Exercise prompt: Only one stretch of the data below is needed: the line with "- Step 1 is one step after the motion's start" through the last line. Output it exactly and drop the pictures.

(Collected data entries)
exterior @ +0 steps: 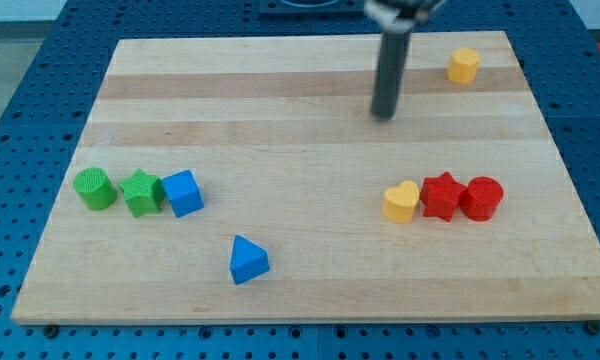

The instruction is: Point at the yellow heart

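Board (310, 150) looks like pale wood w/ smooth stripes – blocks, e.g. yellow heart (401, 201), look like matt plastic; rod (387, 80) dark, dull.

Yellow heart (401, 201): small solid block, lying flat on the wooden board (280, 140), right of centre, lower half. Leftmost in a row of three, touching the red star (441, 195) on the view's right. Well below my tip (383, 115).
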You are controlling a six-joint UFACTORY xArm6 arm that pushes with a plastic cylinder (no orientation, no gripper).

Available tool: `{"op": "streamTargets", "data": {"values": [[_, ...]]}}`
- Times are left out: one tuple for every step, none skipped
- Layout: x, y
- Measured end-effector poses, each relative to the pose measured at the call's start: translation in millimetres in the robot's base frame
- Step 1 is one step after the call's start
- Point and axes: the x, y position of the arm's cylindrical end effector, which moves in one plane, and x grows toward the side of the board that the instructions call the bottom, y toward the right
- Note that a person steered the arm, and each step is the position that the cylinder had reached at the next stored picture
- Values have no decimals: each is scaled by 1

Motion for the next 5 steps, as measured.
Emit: {"op": "streamTargets", "data": {"values": [[101, -80], [105, -101], [152, -93], [144, -68], [133, -42]]}}
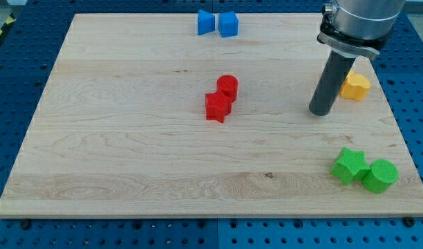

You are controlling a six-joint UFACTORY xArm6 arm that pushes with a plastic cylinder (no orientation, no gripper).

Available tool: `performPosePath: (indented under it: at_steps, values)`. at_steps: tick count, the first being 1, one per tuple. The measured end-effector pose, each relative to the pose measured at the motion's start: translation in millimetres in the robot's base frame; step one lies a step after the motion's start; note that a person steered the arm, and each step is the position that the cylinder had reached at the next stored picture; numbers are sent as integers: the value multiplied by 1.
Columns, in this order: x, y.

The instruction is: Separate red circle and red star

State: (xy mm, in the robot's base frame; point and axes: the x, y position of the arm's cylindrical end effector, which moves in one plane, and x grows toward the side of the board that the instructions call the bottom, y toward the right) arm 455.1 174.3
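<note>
The red circle (228, 86) and the red star (218, 107) sit touching near the middle of the wooden board (128, 138), the circle up and right of the star. My tip (321, 112) rests on the board well to the right of both red blocks, apart from them, just left of a yellow block (356, 86).
Two blue blocks (207, 22) (229, 24) sit side by side at the view's top edge. A green star (350, 166) and a green circle (380, 176) touch at the bottom right corner. The board lies on a blue perforated table (18, 62).
</note>
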Motion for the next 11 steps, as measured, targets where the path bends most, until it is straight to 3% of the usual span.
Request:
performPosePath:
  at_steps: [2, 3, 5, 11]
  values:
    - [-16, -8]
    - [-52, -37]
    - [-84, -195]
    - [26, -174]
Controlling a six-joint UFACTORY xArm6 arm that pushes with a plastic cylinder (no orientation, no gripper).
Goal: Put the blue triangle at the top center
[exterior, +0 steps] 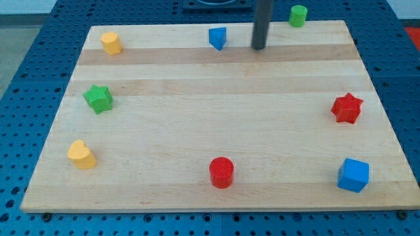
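Note:
The blue triangle [217,37] lies near the board's top edge, a little left of the middle. My tip [259,48] touches the board just to the triangle's right, with a gap of about one block width between them. The dark rod rises straight up out of the view's top.
On the wooden board [210,85]: a yellow hexagon [111,42] at top left, a green cylinder [298,15] at top right, a green star [98,98] at left, a yellow heart [81,155] at bottom left, a red cylinder [221,172] at bottom centre, a red star [346,108] at right, a blue cube [354,174] at bottom right.

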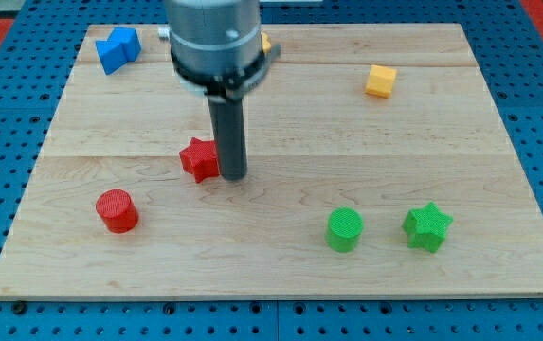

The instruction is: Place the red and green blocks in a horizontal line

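Observation:
My tip (233,177) rests on the board right against the right side of the red star block (198,158), left of centre. A red cylinder (117,210) stands at the lower left. A green cylinder (344,229) and a green star (427,226) stand side by side at the lower right, roughly level with the red cylinder. The red star sits higher in the view than those three.
A blue block (117,48) lies at the top left corner of the wooden board (280,275). A yellow cube (380,80) sits at the upper right. Another yellow block (265,43) peeks out behind the arm's body at the top.

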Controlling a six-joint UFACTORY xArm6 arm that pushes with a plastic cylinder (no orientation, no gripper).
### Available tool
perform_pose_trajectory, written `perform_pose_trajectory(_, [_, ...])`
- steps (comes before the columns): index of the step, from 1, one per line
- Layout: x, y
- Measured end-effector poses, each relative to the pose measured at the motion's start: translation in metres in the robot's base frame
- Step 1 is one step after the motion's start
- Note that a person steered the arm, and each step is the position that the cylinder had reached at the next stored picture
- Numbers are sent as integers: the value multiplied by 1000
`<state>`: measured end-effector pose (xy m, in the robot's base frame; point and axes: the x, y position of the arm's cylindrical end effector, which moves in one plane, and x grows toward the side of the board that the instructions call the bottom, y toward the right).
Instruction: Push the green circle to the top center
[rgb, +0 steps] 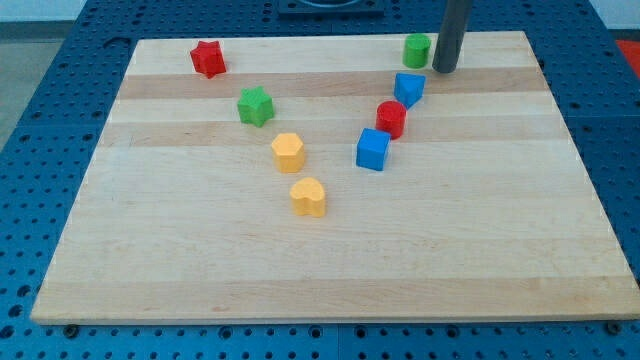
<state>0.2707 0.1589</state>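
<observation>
Below green circle (417, 49): blue block (408, 89)

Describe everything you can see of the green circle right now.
The green circle is a short, bright green cylinder that looks like plastic, standing upright on its flat base on the wooden board. It sits near the board's top edge, right of center. My tip stands close on its right; whether they touch cannot be told. The blue block lies just below it, apart from it.
</observation>
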Motion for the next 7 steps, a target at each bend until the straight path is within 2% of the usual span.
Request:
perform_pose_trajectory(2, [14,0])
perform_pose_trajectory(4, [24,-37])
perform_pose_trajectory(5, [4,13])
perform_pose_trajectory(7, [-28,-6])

Problem solution:
- Step 1 is one step after the motion's start
- Note that a person steered the arm, and each step is the position that the cylinder had reached at the next stored picture
- Numbers are sent as integers: the value multiplied by 1000
`<state>`: measured end-effector pose (xy m, in the robot's base frame; point and axes: the x, y position of the arm's cylindrical end effector, which moves in one plane, and x grows toward the side of the board that the instructions call the bottom, y toward the right).
Instruction: Push the green circle to the top center
[rgb, +0 steps] 
<state>0.2707 0.1589</state>
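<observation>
Below green circle (417, 49): blue block (408, 89)

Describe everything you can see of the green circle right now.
The green circle is a short, bright green cylinder that looks like plastic, standing upright on its flat base on the wooden board. It sits near the board's top edge, right of center. My tip stands close on its right; whether they touch cannot be told. The blue block lies just below it, apart from it.
</observation>
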Motion for the next 7 steps, a target at each bend until the straight path is within 2% of the usual span.
Request:
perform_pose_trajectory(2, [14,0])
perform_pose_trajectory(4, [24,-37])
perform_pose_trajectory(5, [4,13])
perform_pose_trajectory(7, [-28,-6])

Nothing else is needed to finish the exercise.